▸ **What the exercise asks**
Reproduce, exactly, the lines of the material below from the line containing "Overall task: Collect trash" through the line containing "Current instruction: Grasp", with both end lines included and nothing else.

[Start of section]

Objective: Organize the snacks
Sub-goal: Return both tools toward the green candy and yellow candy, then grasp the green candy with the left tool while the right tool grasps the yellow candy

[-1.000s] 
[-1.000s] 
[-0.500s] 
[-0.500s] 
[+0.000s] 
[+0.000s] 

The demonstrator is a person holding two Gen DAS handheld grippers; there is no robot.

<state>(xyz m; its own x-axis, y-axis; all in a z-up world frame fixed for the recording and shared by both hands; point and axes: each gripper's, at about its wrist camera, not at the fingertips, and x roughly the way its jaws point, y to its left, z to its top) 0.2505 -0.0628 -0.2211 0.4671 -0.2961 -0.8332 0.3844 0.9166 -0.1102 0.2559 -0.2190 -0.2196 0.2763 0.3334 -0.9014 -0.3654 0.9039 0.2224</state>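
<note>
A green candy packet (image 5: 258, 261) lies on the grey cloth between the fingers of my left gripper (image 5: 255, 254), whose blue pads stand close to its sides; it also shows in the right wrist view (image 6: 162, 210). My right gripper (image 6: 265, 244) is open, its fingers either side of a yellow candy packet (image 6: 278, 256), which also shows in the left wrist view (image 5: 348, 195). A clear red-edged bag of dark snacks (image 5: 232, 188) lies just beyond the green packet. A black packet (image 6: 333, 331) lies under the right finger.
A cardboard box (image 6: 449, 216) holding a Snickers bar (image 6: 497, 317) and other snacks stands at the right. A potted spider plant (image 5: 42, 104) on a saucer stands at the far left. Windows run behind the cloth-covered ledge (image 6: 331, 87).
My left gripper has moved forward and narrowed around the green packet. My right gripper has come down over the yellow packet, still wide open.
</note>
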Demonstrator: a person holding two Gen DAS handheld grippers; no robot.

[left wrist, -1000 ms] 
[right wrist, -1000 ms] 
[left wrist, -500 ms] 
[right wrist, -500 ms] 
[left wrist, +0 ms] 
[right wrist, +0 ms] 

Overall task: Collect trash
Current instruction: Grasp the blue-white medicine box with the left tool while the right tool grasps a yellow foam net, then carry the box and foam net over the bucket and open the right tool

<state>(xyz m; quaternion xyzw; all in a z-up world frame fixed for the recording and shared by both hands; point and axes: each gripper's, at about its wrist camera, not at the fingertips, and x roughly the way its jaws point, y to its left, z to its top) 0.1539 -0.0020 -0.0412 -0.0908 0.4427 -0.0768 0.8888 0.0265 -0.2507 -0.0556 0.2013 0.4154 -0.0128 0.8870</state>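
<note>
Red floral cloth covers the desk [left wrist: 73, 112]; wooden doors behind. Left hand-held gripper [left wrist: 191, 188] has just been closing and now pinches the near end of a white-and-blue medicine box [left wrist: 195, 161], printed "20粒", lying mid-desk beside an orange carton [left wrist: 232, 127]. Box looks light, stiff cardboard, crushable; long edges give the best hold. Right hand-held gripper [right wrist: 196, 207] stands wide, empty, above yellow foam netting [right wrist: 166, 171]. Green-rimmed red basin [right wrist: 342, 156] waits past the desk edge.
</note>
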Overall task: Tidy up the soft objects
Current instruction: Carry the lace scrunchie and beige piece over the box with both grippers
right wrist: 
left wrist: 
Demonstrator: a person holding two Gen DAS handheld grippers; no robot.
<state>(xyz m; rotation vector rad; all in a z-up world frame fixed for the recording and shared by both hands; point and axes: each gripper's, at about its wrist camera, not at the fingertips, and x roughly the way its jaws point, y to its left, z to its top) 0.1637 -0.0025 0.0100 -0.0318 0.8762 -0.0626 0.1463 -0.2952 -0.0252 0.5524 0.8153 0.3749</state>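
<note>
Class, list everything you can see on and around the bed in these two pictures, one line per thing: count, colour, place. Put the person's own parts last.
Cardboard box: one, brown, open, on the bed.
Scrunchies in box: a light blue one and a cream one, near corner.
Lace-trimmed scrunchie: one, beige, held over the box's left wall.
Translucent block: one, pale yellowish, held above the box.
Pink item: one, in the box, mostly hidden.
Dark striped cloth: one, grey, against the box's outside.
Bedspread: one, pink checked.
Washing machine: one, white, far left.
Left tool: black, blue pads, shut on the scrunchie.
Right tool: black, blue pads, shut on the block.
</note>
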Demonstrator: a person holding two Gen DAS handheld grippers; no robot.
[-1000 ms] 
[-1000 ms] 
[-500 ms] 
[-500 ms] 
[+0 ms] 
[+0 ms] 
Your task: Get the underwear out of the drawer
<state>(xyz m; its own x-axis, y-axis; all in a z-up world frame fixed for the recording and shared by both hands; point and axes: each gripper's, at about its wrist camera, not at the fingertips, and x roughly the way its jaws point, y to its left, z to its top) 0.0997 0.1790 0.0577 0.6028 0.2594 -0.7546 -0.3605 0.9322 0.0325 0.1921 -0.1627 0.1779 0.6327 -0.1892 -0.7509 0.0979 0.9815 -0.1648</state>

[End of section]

▸ **Solution for this problem**
Overall task: Collect trash
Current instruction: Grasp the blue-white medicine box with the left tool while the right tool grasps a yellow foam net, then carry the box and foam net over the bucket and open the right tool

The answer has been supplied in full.